== Segment start ==

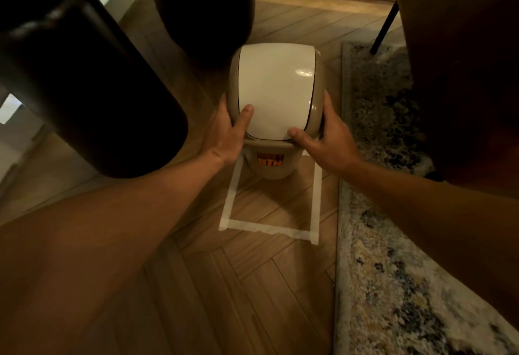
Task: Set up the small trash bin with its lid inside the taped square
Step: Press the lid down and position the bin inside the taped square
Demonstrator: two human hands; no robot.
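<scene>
A small beige trash bin (271,169) with an orange label stands upright on the wood floor, in the far part of the taped square (269,229). Its domed lid (273,90), beige frame with a white swing flap, sits on top of the bin. My left hand (229,130) grips the lid's left side with the thumb resting on the white flap. My right hand (327,137) grips the lid's right side, thumb on the flap's near edge. The bin's far side and the far tape line are hidden behind it.
Dark leather seats (84,79) loom at the left and behind the bin. A patterned rug (393,284) runs along the right of the tape. A dark chair (460,68) with a thin black leg (384,28) stands at the right. A white wall base is at the back.
</scene>
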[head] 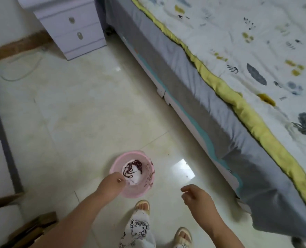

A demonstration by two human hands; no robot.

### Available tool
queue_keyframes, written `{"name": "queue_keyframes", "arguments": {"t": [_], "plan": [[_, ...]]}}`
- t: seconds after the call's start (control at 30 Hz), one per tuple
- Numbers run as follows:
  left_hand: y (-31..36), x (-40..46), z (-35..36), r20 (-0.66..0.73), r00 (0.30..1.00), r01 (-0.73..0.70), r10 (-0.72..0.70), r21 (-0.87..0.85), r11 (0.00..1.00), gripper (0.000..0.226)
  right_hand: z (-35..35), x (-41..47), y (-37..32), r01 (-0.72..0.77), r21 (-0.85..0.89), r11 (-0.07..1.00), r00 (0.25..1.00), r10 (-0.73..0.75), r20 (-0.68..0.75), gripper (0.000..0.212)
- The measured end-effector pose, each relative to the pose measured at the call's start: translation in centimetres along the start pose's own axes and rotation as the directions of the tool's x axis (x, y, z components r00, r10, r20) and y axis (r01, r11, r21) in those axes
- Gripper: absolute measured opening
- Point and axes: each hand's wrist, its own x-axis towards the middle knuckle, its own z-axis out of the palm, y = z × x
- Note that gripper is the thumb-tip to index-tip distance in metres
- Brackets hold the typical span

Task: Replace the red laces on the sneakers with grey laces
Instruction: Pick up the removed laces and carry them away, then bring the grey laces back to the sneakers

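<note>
Left hand [112, 182] is over the near rim of the pink bin [145, 189], fingers curled, grip apparently pinching the edge of the white liner [133, 178] inside; contact point is blurred, so not certain. Right hand [196, 195] hangs in the air to the right of the bin, grip loose, fingers relaxed and part-curled, holding nothing.

Red laces [132, 167] lie tangled on the white liner inside the bin. No sneakers or grey laces visible from here.

Bin stands on the tiled floor [68, 113], just ahead of the person's sandalled feet [142, 205]. Wide open floor to the left and beyond the bin. Bed edge [211, 111] runs diagonally on the right, well apart from the bin. Nightstand [71, 27] at far top, against the wall.

Brown boxes [34, 230] bottom left are cut off by the frame. Whole view is soft.
</note>
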Motion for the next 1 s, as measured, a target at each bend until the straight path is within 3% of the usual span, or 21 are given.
{"name": "queue_keyframes", "arguments": {"t": [0.2,0.3,0.53,0.77,1.0], "plan": [[7.7,-4.5,0.3,0.033,0.982,-0.187,0.185,0.218,0.958,0.02,-6.7,-2.2,1.9,0.058,0.067,0.996,0.986,-0.047,-0.157,0.018],[13.0,-6.4,2.1,0.052,0.958,-0.285,0.281,0.216,0.934,0.027,-10.6,-3.4,4.8,0.047,0.105,0.993,0.977,-0.024,-0.212,0.016],[25.3,-10.1,11.6,0.048,0.904,-0.424,0.424,0.215,0.88,0.008,-21.7,-5.7,14.3,0.041,0.114,0.993,0.967,-0.011,-0.254,0.017],[36.8,-14.2,23.2,0.172,0.84,-0.542,0.515,0.199,0.817,0.007,-32.4,-8.4,25.4,-0.122,0.131,0.984,0.926,0.16,-0.341,0.019],[45.0,-11.6,27.8,0.271,0.814,-0.578,0.514,0.288,0.763,0.01,-37.1,-7.7,30.1,-0.191,0.263,0.946,0.882,0.283,-0.378,0.02]]}}
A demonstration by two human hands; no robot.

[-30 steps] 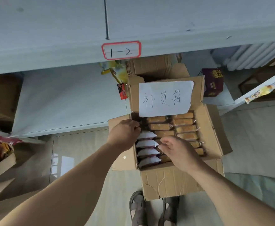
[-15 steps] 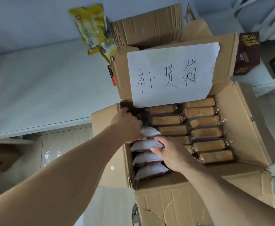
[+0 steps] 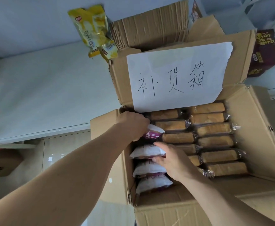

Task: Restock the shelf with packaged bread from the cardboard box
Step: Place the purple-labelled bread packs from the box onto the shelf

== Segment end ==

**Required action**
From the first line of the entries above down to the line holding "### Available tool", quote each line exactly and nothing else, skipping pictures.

**Answer area**
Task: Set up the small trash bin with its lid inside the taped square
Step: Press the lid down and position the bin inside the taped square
Demonstrator: two human hands; no robot.
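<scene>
A small beige trash bin (271,169) with an orange label stands upright on the wood floor, in the far part of the taped square (269,229). Its domed lid (273,90), beige frame with a white swing flap, sits on top of the bin. My left hand (229,130) grips the lid's left side with the thumb resting on the white flap. My right hand (327,137) grips the lid's right side, thumb on the flap's near edge. The bin's far side and the far tape line are hidden behind it.
Dark leather seats (84,79) loom at the left and behind the bin. A patterned rug (393,284) runs along the right of the tape. A dark chair (460,68) with a thin black leg (384,28) stands at the right. A white wall base is at the back.
</scene>
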[head] 

A demonstration by two human hands; no robot.

### Available tool

This completes the requested output.